▶ ACTIVITY:
Keep only those lines of the records that include the string "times".

▶ SUPPLIED ENTRIES:
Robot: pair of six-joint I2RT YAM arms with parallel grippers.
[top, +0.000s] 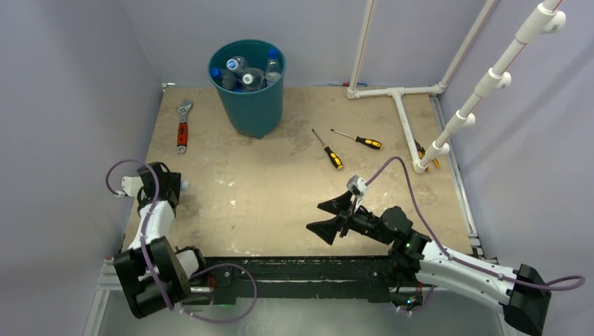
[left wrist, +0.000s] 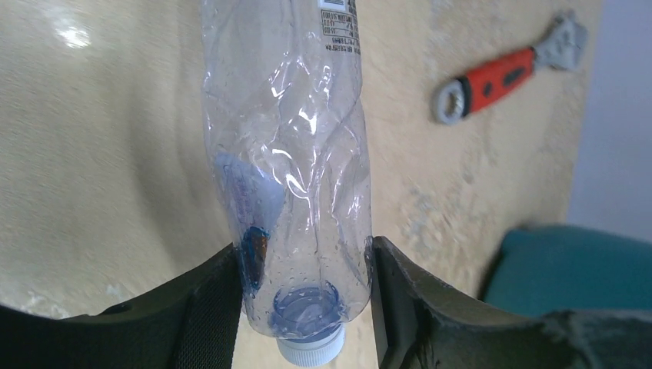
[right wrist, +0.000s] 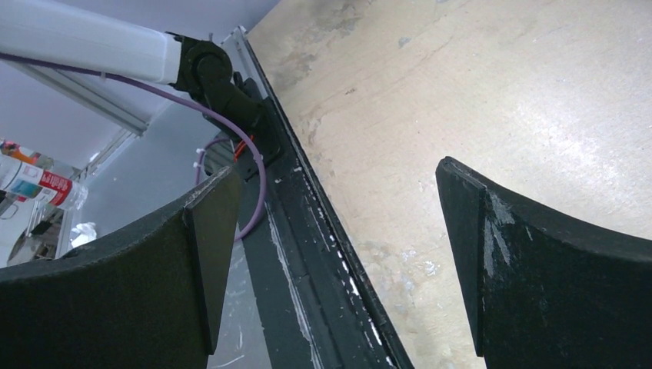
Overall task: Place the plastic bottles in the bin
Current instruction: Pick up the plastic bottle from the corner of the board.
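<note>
My left gripper (top: 168, 189) is at the table's left side, shut on a clear crushed plastic bottle (left wrist: 284, 154). In the left wrist view the fingers (left wrist: 219, 307) pinch its neck end, white cap (left wrist: 311, 350) toward the camera. From above only the cap (top: 184, 187) shows. The teal bin (top: 249, 94) stands at the back and holds several bottles (top: 245, 73); its rim shows in the left wrist view (left wrist: 569, 265). My right gripper (top: 315, 217) is open and empty over the table's near middle, and in its own view (right wrist: 338, 223) hovers above the front edge.
A red-handled wrench (top: 183, 126) lies left of the bin and shows in the left wrist view (left wrist: 500, 77). Two screwdrivers (top: 328, 148) (top: 357, 140) lie right of the bin. A white pipe frame (top: 403, 112) stands at the back right. The black front rail (right wrist: 307, 254) runs below my right gripper.
</note>
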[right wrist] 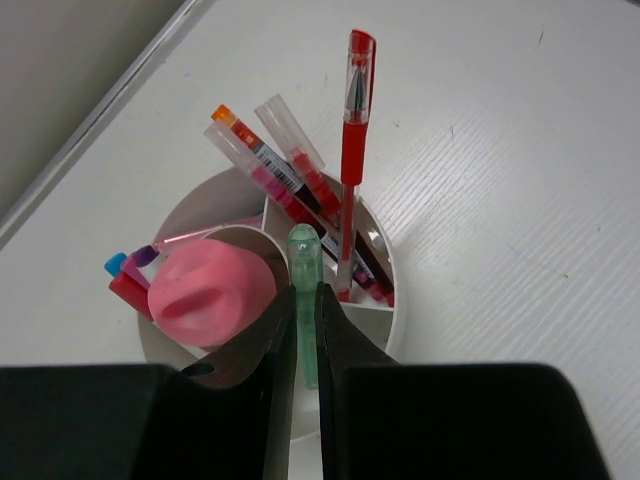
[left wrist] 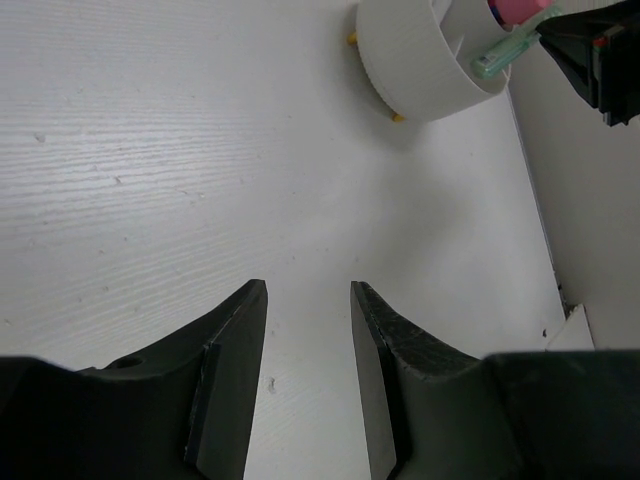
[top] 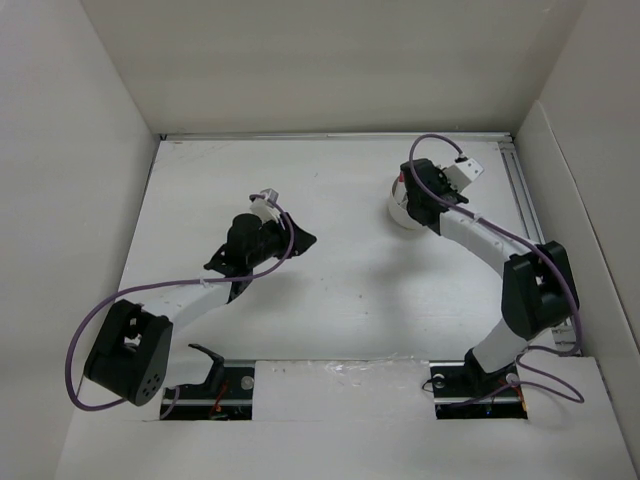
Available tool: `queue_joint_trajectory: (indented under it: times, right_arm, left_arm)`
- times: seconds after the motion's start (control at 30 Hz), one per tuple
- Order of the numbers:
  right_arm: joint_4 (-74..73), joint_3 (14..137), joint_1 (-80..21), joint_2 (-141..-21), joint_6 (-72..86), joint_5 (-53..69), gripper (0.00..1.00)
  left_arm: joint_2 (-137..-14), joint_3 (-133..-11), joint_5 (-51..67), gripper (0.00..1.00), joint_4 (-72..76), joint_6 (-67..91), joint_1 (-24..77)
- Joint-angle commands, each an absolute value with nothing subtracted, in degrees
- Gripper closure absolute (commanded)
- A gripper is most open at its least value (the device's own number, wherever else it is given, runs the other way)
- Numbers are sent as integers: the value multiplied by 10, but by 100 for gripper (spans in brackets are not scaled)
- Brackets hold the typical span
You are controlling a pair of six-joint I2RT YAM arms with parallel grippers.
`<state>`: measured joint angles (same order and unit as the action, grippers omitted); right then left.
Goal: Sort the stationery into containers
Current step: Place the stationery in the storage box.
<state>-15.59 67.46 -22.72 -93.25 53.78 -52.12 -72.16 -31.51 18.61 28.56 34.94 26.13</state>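
The round white tub (right wrist: 385, 285) with inner dividers stands at the back right of the table (top: 402, 212). It holds a red pen (right wrist: 352, 130), clear markers with red insides (right wrist: 275, 170), a pink rounded piece (right wrist: 210, 290) and red and blue-capped items (right wrist: 122, 280). My right gripper (right wrist: 305, 300) is shut on a pale green pen (right wrist: 303, 255), holding it over the tub's middle. My left gripper (left wrist: 308, 295) is open and empty over bare table left of the tub (left wrist: 420, 60). The green pen also shows in the left wrist view (left wrist: 505, 55).
White walls enclose the table on three sides. A metal rail (top: 520, 190) runs along the right edge near the tub. Purple cables loop off both arms.
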Motion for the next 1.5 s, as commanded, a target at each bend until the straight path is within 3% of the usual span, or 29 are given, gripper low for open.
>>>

▶ REPLY:
Available tool: `queue_joint_trajectory: (indented under it: times, right_arm, left_arm)`
- times: seconds after the motion's start (control at 30 Hz), one per tuple

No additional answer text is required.